Also included in Table 3 is an equivalent histogram generated from all three sets for reference. Evaluation of Table 3 shows the error has increased as expected with multiple histogram combinations.

Therefore, computing the analytics from the raw data required 9 minutes, whereas converting the new data to a histogram and combining with the existing histogram for estimating the quantiles required a net time of approximately 8 seconds with an average error of 0.032%.

SUMMARY

For applications requiring percentile (or quantile) based statistics, the conversion of the data to a histogram provides an alternative method for rapid calculations without requiring re-reading all of the data. Specifically, when new data becomes available, a method for combining histograms of the new data with the existing group provides a quick means for computing statistics.

Table 4 shows the net time and error for calculations when two additional groups of data are made available.

TABLE 4
Time and approximate accuracy of histogram approximations
Calculation Time
DetailedApproximate
dataHistogramError
500k rows 3.5 min18 seconds0.017%
500k + 300k = 800k rows7.67 min 13 seconds0.026%
500k + 300k + 200k = 1E6 rows  9 min 8 seconds0.032%

Calculation of Quantiles from Detailed Data

The SQL below computes the equivalent percentiles by ordering the data (column data_val in table large_sample). Each data value is assigned a percentile equal to (i−1)/(n−1) where i is the row number and n is the total number of rows in the group.

The actual percentile is then found by interpolation between the two bounding data elements.

with tmp_pctile (row_nmbr, data_val, denom, pctile, pct_diff) as (
select a.row_nmbr, a.data_val
, cast(b.cnt−1 as float) as denom
, cast( −1.0 + a.row_nmbr as float)
/ denom as pctile
, 1.0/ denom as pct_diff
from (
select data_val, row_number( ) over (order by data_val) as row_nmbr
from large_sample
where idx =?idx
) a, (
select count(*) as cnt from large_sample
where idx=?idx
) b )
select x.pctile
, a.data_val + (x.pctile − a.pctile)*(b.data_val−a.data_val)/a.pct_diff
as qtile
from tmp_pctile a, tmp_pctile b
, pctiles x
where a.row_nmbr = (b.row_nmbr − 1)
and x.pctile between a.pctile and (a.pctile + a.pct_diff) ;

Combination of Histograms

When it is necessary to combine two histograms, the following steps are taken:

    • Determine the minimum of both histograms. This is the new minimum of the resulting (output) histogram.
    • Determine the maximum of both histograms. This is the new maximum of the output histogram.
    • Build an empty output histogram by dividing the range (minimum to maximum) into equal sized bins as specified by the user (e.g., 200 bins).
    • Multiply the bin_percentage values of each input histogram by the relative weight of the data representative of that histogram. For example, if one histogram contains 60% of the data, all the percentages for that histogram are multiplied by 0.6.
    • For each bin in the output histogram distribute the probabilities (i.e., re-bin) proportionately to the amount of overlap of the input bins. Note that there are typically four possibilities for overlap as described below:
      • Input bin totally contained within output bin. In this case, the entire bin percent from the input bin is added (cumulatively) to the output bin. This is shown in FIG. 5a.
      • Input bin starts within output bin, but ends one or more bins above. In this case, the shaded fraction of the Input bin is added to the output bin. This is shown in FIG. 5b.
      • Input bin starts before output bin but ends within output bin. In this case, the shaded fraction of the input bin is added to the output bin. This is shown in FIG. 5c.
      • Input bin spans output bin. In this case, the shaded fraction corresponding to the width of the output bin is added. This is shown in FIG. 5d.
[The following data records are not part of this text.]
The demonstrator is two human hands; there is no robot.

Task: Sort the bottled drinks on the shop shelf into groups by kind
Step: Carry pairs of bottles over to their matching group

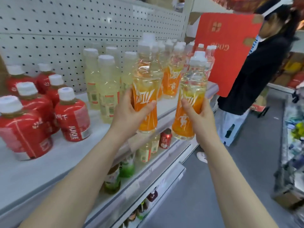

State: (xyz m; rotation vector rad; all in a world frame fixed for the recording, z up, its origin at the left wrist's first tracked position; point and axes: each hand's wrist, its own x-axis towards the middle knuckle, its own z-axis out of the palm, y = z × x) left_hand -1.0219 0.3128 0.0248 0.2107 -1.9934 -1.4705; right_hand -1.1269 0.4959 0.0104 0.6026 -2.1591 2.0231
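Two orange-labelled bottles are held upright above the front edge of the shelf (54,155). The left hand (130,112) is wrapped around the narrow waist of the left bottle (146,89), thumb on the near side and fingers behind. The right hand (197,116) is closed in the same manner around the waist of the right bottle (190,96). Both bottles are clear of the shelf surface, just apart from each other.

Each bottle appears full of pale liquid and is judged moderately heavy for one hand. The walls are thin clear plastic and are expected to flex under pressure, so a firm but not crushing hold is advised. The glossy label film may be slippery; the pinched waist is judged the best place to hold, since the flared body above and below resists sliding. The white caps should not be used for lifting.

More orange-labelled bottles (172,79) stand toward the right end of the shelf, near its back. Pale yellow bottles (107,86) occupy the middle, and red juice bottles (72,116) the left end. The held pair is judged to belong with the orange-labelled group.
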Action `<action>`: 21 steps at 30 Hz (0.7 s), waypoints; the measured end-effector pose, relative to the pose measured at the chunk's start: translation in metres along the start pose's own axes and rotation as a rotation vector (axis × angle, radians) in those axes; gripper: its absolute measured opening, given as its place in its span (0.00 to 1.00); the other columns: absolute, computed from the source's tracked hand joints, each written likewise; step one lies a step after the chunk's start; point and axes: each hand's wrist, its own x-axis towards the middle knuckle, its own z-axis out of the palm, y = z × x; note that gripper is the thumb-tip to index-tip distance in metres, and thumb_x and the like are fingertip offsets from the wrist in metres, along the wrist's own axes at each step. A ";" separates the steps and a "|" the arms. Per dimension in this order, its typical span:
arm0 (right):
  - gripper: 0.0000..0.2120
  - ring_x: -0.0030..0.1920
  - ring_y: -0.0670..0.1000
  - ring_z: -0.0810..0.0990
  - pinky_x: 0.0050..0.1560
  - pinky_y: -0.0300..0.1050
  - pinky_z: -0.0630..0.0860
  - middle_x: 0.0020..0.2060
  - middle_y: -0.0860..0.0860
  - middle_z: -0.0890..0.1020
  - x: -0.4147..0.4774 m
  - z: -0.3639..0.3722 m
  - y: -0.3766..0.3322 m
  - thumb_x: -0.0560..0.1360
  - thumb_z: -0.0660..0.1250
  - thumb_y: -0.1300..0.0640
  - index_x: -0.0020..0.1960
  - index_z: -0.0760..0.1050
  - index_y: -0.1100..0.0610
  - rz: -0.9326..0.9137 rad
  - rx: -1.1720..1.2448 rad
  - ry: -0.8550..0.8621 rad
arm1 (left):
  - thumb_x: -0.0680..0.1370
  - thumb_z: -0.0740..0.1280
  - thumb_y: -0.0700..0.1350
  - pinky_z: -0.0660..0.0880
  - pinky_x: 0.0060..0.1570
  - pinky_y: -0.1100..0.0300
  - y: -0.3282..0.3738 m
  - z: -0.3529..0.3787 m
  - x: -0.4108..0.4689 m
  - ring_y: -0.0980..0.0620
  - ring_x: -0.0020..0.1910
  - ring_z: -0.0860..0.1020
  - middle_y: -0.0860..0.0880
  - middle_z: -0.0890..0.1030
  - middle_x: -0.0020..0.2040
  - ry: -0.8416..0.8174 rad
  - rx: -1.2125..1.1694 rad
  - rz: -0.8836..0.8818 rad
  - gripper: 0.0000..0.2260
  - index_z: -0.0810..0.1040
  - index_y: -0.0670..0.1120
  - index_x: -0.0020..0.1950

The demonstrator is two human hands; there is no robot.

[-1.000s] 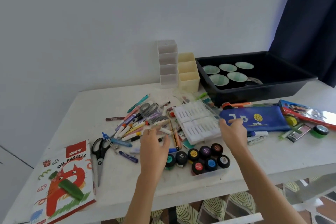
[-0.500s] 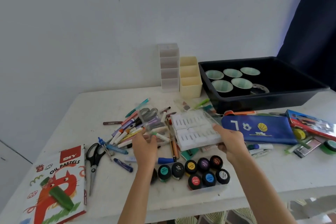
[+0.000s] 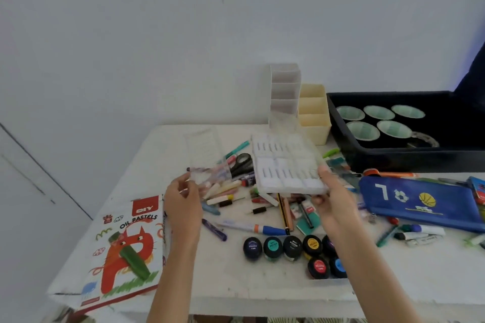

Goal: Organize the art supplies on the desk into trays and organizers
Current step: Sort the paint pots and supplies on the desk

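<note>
The clear lid (image 3: 203, 157) tilts above the pens (image 3: 225, 191), its long axis running away from the person. The left hand (image 3: 182, 199) pinches its near end. The right hand (image 3: 333, 202), palm up, grips the white compartment tray (image 3: 284, 165) by its near right corner, raised off the desk (image 3: 236, 288). Half a second ago, lid and tray were together and lower.

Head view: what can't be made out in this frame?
Head view throughout.
Paint pots: right forearm covers some; count unclear.
Blue pencil case: cut off by the right edge.
White compartment box, held by right hand: contents too blurred.
Clear lid, held by left hand: edges blurred.
</note>
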 end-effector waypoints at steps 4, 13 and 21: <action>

Note that the comparisons are always left based (i.e., <= or >= when referring to a left edge of a bin). This avoids duplicate counting when an input bin end aligns exactly with an output bin.

    • Compare the resulting bins to the min_percentage specified by the user or application, and remove edge bins below the min_percentage. (Removal of low probability outlier bins is a user option that keeps the outliers from dominating bin widths.) Renormalize if necessary.

Logic of the Preferred Embodiment

FIG. 6 is a flow chart illustrating the logic performed by the system 100 in the preferred embodiment of the present invention. Specifically, the logic comprises a computer-implemented method for estimation of order-based statistics on slowly changing distributions in data stored on the system 100. This logic is typically embodied in the Modeling Engine Framework performed by the system 100.

Those skilled in the art will recognize that this logic is provided for illustrative purposes only and that different logic may be used to accomplish the same results. Moreover, the various aspects of the logic may be performed by one or more of the Client 102, Modeling Engine 104, RDBMS 106, Parsing Engine 110 and/or Access Module Processors 112A-112E. 11.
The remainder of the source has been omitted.